Details of the Regulations are set out in Attachment C.

No consultation was undertaken specifically in relation to the Regulations as they implement Australia's international obligations under the Agreement.

The Regulations commence on the commencement of Schedule 1 to the FTA Act, which will be the later of the day the FTA Act receives the Royal Assent or the day the Agreement enters into force for Australia.

0923265B


 


ATTACHMENT A

DETAILS OF THE COMMENCEMENT PROVISIONS FOR THE CUSTOMS AMENDMENT (ASEAN-AUSTRALIA-NEW ZEALAND FREE TRADE AGREEMENT IMPLEMENTATION) ACT 2009

 

The Customs Amendment (ASEAN-Australia-New Zealand Free Trade Agreement Implementation) Act 2009 (the FTA Act) contains amendments to the Customs Act 1901 (the Act) to implement the rules of origin contained in Chapter 3 of the Agreement Establishing the ASEAN-Australia-New Zealand Free Trade Area (the Agreement). These rules determine whether goods imported into Australia originate in a Party to the Agreement (other than Australia) and are thereby eligible for preferential rates of customs duty.
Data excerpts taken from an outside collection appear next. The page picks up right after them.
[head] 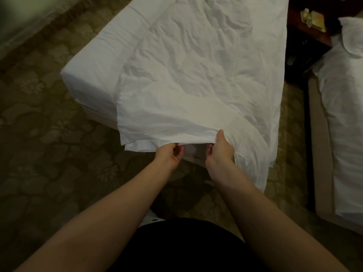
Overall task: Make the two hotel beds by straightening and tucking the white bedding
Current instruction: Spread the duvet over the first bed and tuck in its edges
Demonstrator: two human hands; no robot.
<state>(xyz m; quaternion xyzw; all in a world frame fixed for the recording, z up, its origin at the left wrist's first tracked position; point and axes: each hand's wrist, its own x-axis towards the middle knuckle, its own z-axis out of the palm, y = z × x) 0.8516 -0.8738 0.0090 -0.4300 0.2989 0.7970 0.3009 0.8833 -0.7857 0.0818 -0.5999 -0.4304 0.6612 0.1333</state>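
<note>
Both hands, left hand (170, 154) and right hand (221, 149), grip wrinkled sheet (192, 75) edge at bed foot

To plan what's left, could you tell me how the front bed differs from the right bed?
The sheet on the front bed is heavily wrinkled and overhangs the foot; the right bed looks smoother. The left hand and right hand grip that sheet; nothing touches the right bed. A pillow lies on the right bed; none shows on the front bed. Both are white.
</note>
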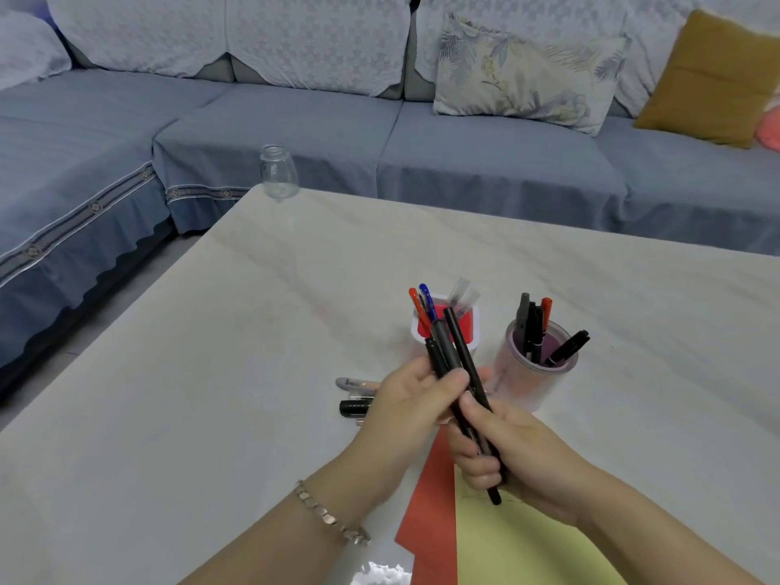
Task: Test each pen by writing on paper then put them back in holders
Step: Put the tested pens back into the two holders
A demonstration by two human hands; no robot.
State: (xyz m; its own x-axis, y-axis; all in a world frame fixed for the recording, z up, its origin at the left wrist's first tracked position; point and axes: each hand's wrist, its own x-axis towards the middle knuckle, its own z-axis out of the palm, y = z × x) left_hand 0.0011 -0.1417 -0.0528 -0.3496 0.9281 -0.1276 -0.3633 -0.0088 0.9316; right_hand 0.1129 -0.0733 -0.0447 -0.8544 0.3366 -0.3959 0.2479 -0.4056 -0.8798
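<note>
The left hand (407,401) is clenching a small bundle of black plastic pens (441,352) around their middles, thumb pressing across the barrels, while the right hand (502,451) is curling its fingers round the lower half of a long slim black pen (458,339), whose upper end is lying against the bundle. Both hands are hovering above the pale marble-patterned bench (211,373), just in front of a red-and-white square cup holder (472,342) and a clear round plastic cup holder (521,386), which is carrying several black pens and a red one. A red and a blue pen are showing behind the bundle; whether they are standing in the red cup or sitting in the left hand I cannot tell. A red paper sheet (430,508) and a yellow-green paper sheet (527,551) are lying on the bench under the wrists. These pens are likely light, stiff and smooth-sided, so the slim one is probably going to slide free lengthwise with little force, yet a loose bundle is liable to fan out and drop. Taking the pen low on its barrel, near the writing tip, is looking like the sound grip for testing it on paper, while the left hand is keeping firm pressure on the rest.
</note>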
These rules are contained in new Division 1G of Part VIII of the Act, which will be inserted by Schedule 1 to the FTA Act.

New Division 1G will commence when Schedule 1 to the FTA Act commences, pursuant to item 2 of the table in subsection 2(1) of the FTA Act. Under item 2, Schedule 1 will commence on the later of the day the Act receives the Royal Assent or the day on which the Agreement enters into force for Australia. It is expected that the Agreement will enter into force for Australia on 1 January 2010. The item further provides that Schedule 1 will not commence at all if the Agreement does not enter into force for Australia, and that the Minister for Home Affairs must announce by notice in the Gazette the day the Agreement enters into force for Australia.


ATTACHMENT B

DETAILS OF PROVISIONS IN NEW DIVISION 1G OF PART VIII OF THE CUSTOMS ACT 1901 RELEVANT TO THE CUSTOMS (ASEAN-AUSTRALIA-NEW ZEALAND Rules of Origin) REGULATIONS 2009

The Customs Amendment (ASEAN-Australia-New Zealand Free Trade Agreement Implementation) Act 2009 (the FTA Act) will insert new Division 1G of Part VIII into the Customs Act 1901 (the Act). New Division 1G of Part VIII of the Act (new Division 1G) will contain the rules of origin set out in Chapter 3 of the Agreement Establishing the ASEAN-Australia-New Zealand Free Trade Area (the Agreement). These rules determine whether goods imported into Australia are AANZ originating goods and are thereby eligible for preferential rates of customs duty.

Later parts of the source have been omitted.